そこに咳払いをして歩み出たのは一頭のアルパカだった。
「俺がお呼びした。アオさんには審判をやってもらおうと思ってな。今日は真剣な場だ。公正な第三者が必要だろう?」
内空閑殿は言い終わり際にちらとこちらを見た。
「でも! 今までなんで教えてくれなかったんですか!?」
詰め寄る小桜殿に、アルパカは胸を張って答える。
「忘れていた」
場が静まる。ややあってから、「すまなかった」と付け加える内空閑殿。このモフモフめ。
「はっはっは」
と余裕を感じさせるアオ殿の笑いが続く。
「内空閑殿もお忙しいですからね。では、改めて。今回審判を務めさせていただきます、玄武隊のアオです。今日はよろしくお願いしますね」
と、気品を感じさせる笑みと共に頭を下げる。
隣で天沢殿も
「僕は今日見学に来ました! 皆に会いたかったですし! 2人とも頑張ってね!」
と笑う。
冷静な顔で柊殿が「恐れ入ります」と言い、小桜殿は「よ、よろしくお願いします!」と周りに頭を下げまくる。
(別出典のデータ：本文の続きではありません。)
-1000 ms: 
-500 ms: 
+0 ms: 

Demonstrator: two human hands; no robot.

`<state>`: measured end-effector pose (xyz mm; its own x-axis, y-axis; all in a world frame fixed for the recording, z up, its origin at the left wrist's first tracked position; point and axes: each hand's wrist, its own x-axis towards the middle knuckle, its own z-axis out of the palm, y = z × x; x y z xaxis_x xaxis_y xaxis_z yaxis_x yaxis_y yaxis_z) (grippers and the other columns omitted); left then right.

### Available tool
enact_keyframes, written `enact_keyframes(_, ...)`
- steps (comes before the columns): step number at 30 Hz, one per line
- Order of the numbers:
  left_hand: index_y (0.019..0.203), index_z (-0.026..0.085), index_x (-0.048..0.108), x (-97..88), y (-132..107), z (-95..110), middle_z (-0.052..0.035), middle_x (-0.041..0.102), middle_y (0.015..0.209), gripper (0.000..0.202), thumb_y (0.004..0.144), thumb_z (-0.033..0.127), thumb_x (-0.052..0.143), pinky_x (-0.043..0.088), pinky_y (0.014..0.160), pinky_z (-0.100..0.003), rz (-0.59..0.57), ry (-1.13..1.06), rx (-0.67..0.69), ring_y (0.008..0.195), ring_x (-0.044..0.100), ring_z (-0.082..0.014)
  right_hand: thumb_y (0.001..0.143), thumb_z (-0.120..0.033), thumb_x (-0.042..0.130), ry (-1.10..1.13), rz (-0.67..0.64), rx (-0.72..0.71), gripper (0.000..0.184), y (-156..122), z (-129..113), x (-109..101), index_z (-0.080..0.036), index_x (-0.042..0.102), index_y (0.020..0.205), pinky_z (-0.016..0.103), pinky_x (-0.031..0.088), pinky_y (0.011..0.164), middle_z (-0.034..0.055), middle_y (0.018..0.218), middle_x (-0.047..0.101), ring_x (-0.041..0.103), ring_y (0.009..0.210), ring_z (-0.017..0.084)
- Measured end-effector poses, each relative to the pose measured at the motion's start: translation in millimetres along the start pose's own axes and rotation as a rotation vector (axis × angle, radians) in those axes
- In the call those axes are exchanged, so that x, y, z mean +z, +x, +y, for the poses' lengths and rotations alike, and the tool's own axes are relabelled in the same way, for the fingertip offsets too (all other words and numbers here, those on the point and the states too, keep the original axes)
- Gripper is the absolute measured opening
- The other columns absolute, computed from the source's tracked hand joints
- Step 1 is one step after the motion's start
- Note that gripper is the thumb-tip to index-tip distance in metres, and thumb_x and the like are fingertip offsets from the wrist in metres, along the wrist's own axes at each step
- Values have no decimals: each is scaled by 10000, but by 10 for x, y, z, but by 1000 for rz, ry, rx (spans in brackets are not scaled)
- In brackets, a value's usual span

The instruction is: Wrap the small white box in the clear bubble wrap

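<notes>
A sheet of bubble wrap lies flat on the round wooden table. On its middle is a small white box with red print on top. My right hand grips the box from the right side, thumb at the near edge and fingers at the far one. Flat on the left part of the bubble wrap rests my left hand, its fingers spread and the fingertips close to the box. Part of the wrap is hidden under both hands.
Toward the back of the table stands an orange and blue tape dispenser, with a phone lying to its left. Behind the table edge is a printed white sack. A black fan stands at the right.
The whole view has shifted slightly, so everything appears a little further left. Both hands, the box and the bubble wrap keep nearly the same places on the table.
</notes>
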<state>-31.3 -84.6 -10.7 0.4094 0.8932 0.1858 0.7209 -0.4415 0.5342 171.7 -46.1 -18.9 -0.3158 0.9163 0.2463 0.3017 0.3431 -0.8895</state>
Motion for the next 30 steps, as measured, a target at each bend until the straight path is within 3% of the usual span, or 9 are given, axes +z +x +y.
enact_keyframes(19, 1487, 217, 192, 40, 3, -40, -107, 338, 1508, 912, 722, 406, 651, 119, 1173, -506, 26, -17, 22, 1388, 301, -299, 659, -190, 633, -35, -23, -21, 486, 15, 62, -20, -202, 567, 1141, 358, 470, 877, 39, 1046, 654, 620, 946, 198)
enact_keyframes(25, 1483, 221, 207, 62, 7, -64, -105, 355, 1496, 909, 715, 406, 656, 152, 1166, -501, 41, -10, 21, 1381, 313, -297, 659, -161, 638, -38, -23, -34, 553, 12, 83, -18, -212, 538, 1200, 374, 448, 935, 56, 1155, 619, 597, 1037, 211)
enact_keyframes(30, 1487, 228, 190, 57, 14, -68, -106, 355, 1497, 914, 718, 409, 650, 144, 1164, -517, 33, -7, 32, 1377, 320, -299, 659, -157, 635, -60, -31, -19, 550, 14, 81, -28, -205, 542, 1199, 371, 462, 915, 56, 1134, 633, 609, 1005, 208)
そんな2人を微笑ましそうに見つめていたアオ殿はきりっとした表情になる。
「もう一度ルールを確認しておきましょうか。確か、それぞれ能力使用可、武器は木刀で、サイズ・数は自由。どちらかが降参を宣言、もしくは戦闘不能になった時点で決着、で間違いありませんね?」
「はい!」
「ええ」
と同意する2人。
柊殿はダガーサイズの小さい木刀を、小桜殿は普段使っている一般的サイズの木刀を腰に下げている。
「それでは、お互い準備ができたら開始いたしましょう」
とアオ殿が言う。
感覚を確かめるように木刀を一度握っただけで、柊殿は「いつでも構いません」と言う。それに対し、小桜殿は何度も深呼吸をした後、私のもとに来た。
「堅海さん」
彼のまっすぐな瞳が私を突き刺す。それが気に入らないのに、目が離せない。
「僕、絶対勝ちます!」
「……」
堂々と宣言する、主人公。
その顔が、目つきが、私は……
何も言わない私に、彼は一つ礼をしてアオ殿のもとに「準備できました!」と駆けていった。
その背中が前よりずっと大きく見えた。
いつの間にか呼吸は止まっていた。大きく息を吐き出す。
私はその感情を殺すように、奥歯を嚙みしめた。
あとがき
もっとネタ仕込みたい。笑いどころ欲しい。コンテスト終ったら今までの話にも追加していきます。